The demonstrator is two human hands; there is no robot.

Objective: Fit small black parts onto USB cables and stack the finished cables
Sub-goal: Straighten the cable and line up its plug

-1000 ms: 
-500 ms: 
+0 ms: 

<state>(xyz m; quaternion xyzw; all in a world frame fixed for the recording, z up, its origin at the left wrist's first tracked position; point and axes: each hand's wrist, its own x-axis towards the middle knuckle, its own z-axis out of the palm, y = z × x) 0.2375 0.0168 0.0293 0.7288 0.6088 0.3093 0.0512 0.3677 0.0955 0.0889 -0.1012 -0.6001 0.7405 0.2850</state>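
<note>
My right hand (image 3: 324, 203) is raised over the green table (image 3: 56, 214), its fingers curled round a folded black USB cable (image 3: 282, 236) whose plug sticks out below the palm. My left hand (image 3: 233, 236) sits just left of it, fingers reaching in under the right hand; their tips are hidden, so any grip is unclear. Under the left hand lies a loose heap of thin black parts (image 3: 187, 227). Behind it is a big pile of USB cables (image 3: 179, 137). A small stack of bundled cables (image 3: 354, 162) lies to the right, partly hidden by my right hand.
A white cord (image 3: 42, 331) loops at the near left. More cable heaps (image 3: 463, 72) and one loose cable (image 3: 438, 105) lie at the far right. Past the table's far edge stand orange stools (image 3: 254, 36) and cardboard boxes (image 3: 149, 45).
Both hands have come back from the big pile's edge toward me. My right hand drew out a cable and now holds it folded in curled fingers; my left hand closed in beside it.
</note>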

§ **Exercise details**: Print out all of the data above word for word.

§ **Solution for this exercise**:
The demonstrator is two human hands; there is no robot.

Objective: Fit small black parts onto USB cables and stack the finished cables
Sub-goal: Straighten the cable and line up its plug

-1000 ms: 
-500 ms: 
+0 ms: 

<state>(xyz m; quaternion xyzw; all in a world frame fixed for the recording, z up, its origin at the left wrist's first tracked position; point and axes: each hand's wrist, its own x-axis towards the middle knuckle, its own z-axis out of the palm, y = z × x) 0.2375 0.0168 0.0293 0.7288 0.6088 0.3093 0.0512 0.3677 0.0955 0.0889 -0.1012 -0.6001 0.7405 0.2850</state>
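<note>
My right hand (image 3: 324, 203) is raised over the green table (image 3: 56, 214), its fingers curled round a folded black USB cable (image 3: 282, 236) whose plug sticks out below the palm. My left hand (image 3: 233, 236) sits just left of it, fingers reaching in under the right hand; their tips are hidden, so any grip is unclear. Under the left hand lies a loose heap of thin black parts (image 3: 187, 227). Behind it is a big pile of USB cables (image 3: 179, 137). A small stack of bundled cables (image 3: 354, 162) lies to the right, partly hidden by my right hand.
A white cord (image 3: 42, 331) loops at the near left. More cable heaps (image 3: 463, 72) and one loose cable (image 3: 438, 105) lie at the far right. Past the table's far edge stand orange stools (image 3: 254, 36) and cardboard boxes (image 3: 149, 45).
Both hands have come back from the big pile's edge toward me. My right hand drew out a cable and now holds it folded in curled fingers; my left hand closed in beside it.
</note>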

The exercise has nothing more to it.